Zwischen den Mädels entwickelt sich rasch eine Freundschaft, die in eine vorsichtige Liebesbeziehung mündet. Dabei hat Joanna bisher bei sich keine lesbischen Neigungen entdeckt – mit dem gleichaltrigen, etwas seltsamen Mitschüler Matheus trifft sie sich gelegentlich zum schnellen Sex. Dass zwischen den beiden Darstellerinnen Nikki Hanseblad und Melina Paukkonen, die hier als Joanna und Audrey ihre ersten Hauptrollen spielen, die Chemie stimmt, ist nicht zu übersehen. Kein Wunder, dass der charmante Coming-of-Age-Film 2022 mit dem QueerScope-Debütfilmpreis ausgezeichnet wurde, den die Freiburger Lesbenfilmtage und die Schwule Filmwoche Freiburg gemeinsam vergeben. Zudem erhielt er den queeren Filmpreis »Echt« des Filmfestivals in Braunschweig.
In seinem tragikomischen, zuweilen etwas vorhersehbaren Spielfilmdebüt greift Sandler zu prägnanten Gestaltungsmitteln, um die ADHS-Störungen von Joanna zu visualisieren, aus deren Perspektive der Film erzählt. Wenn die Wirkung der Tablette nachlässt, hört Joanna alle Geräusche überlaut und sieht Funken und Blitze um sich. Und die Rastlosigkeit der jungen Frau schlägt sich in den schnellen Schnittfolgen des Films nieder.

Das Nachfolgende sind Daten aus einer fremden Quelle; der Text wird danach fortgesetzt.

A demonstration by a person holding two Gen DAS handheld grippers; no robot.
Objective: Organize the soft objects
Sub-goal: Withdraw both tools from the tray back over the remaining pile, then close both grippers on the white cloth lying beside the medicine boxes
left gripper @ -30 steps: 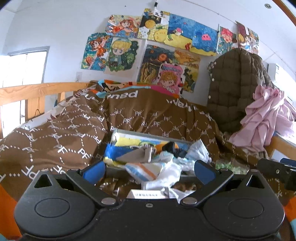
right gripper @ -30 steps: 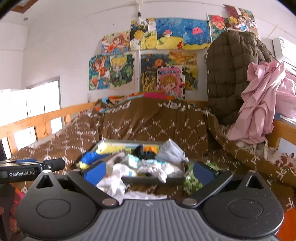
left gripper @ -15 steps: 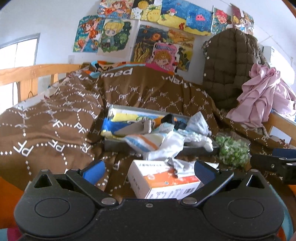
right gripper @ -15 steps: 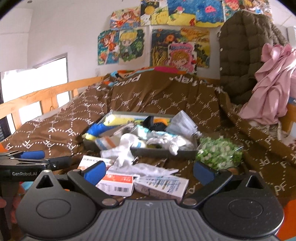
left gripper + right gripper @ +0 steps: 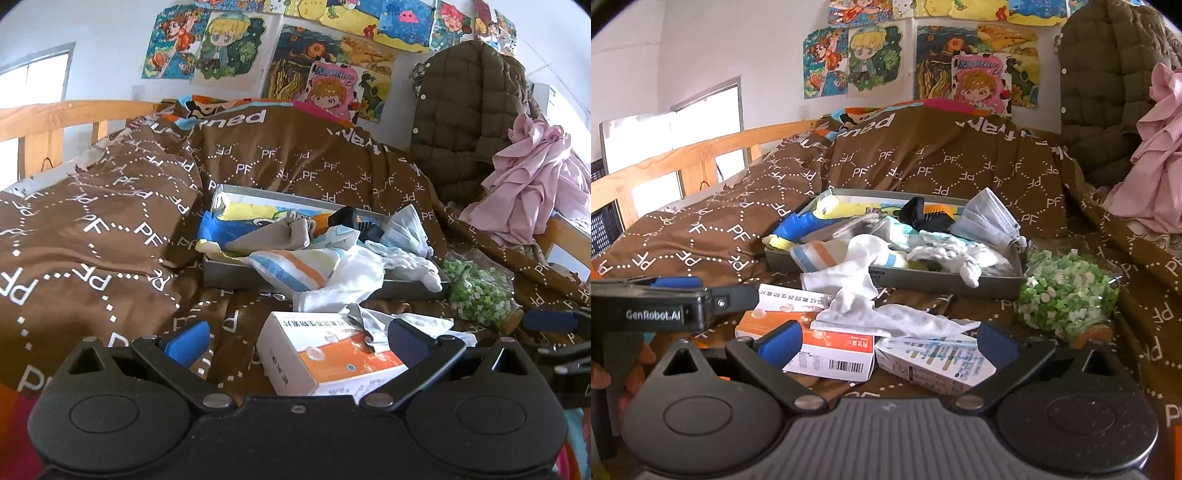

Gegen die ständige Reizüberflutung helfen ihr am besten ein paar Runden Schwimmen. Wenn sie scheinbar schwerelos ins Schwimmbecken oder Meer eintaucht, verschwindet der Lärm, sowohl der aus der realen Umgebung als auch der in ihrem Kopf. Überraschend leichtfüßig behandelt der 1986 geborene Regisseur zudem das Thema Armut. Im Hallenbad springt Joanna kurzerhand über die Eingangssperre, um das Eintrittsgeld zu sparen. Um Geld für das Medikament und zum Füllen des leeren Kühlschranks aufzutreiben, schleppt sie auch einmal ein Paar Ski und einen Entsafter in die Pfandleihe und lässt sich in ihrer Naivität auf ein dubioses Drogengeschäft ein.
Trotz der psychischen Störungen der Tochter und der Depression des Vaters versinkt der Jugendfilm nicht in Tristesse oder Selbstmitleid, er balanciert vielmehr gekonnt auf der Schwelle zwischen Drama und Komödie. Im Spannungsfeld zwischen harter Realität und traumhaften Augenblicken schildert Sandler einfallsreich, wie die sprunghafte Protagonistin sich durchschlägt, manchmal auch mal gegen Mitschüler ruppig wird, sich immer wieder aus Notlagen befreit. Wenn auch gelegentlich mit zweifelhaften Methoden.